▶ **Problem to work on**
Keeping each word and mark in place, write out the full listing once more.
____________________
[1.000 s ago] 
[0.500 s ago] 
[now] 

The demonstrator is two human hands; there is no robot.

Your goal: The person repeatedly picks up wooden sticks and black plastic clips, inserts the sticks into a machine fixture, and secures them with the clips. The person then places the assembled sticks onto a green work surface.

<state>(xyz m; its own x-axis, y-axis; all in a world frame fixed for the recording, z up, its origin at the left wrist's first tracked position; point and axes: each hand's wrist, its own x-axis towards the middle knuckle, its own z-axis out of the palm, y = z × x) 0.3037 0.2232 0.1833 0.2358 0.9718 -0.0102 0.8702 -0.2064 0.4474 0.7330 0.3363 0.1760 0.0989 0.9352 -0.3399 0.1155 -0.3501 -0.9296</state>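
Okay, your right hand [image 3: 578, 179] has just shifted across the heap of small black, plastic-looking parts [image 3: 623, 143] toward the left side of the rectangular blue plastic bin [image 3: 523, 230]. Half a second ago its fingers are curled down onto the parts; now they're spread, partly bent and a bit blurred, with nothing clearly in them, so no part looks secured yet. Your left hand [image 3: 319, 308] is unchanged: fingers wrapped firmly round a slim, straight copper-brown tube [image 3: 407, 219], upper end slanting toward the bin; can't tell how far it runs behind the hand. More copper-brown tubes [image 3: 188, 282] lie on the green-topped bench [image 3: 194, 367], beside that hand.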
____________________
▶ **Response to the exercise**
[1.000 s ago] 
[0.500 s ago] 
[now] 

The demonstrator is two human hands; there is no robot.

Your goal: The person repeatedly picks up wooden sticks and black plastic clips, inserts the sticks into a machine fixture, and secures them with the clips. The person then places the assembled sticks onto a green work surface.

<state>(xyz m; its own x-axis, y-axis; all in a world frame fixed for the recording, z up, its origin at the left wrist's first tracked position; point and axes: each hand's wrist, its own x-axis towards the middle knuckle, its own z-axis out of the palm, y = z × x) 0.3037 0.2232 0.1833 0.2358 0.9718 -0.0102 0.8702 -0.2064 0.4474 0.7330 0.3363 0.1760 0.0989 0.9352 -0.3399 0.1155 -0.3501 -0.9296</state>
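Okay, your right hand [image 3: 578, 179] has just shifted across the heap of small black, plastic-looking parts [image 3: 623, 143] toward the left side of the rectangular blue plastic bin [image 3: 523, 230]. Half a second ago its fingers are curled down onto the parts; now they're spread, partly bent and a bit blurred, with nothing clearly in them, so no part looks secured yet. Your left hand [image 3: 319, 308] is unchanged: fingers wrapped firmly round a slim, straight copper-brown tube [image 3: 407, 219], upper end slanting toward the bin; can't tell how far it runs behind the hand. More copper-brown tubes [image 3: 188, 282] lie on the green-topped bench [image 3: 194, 367], beside that hand.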

What came before is the complete response.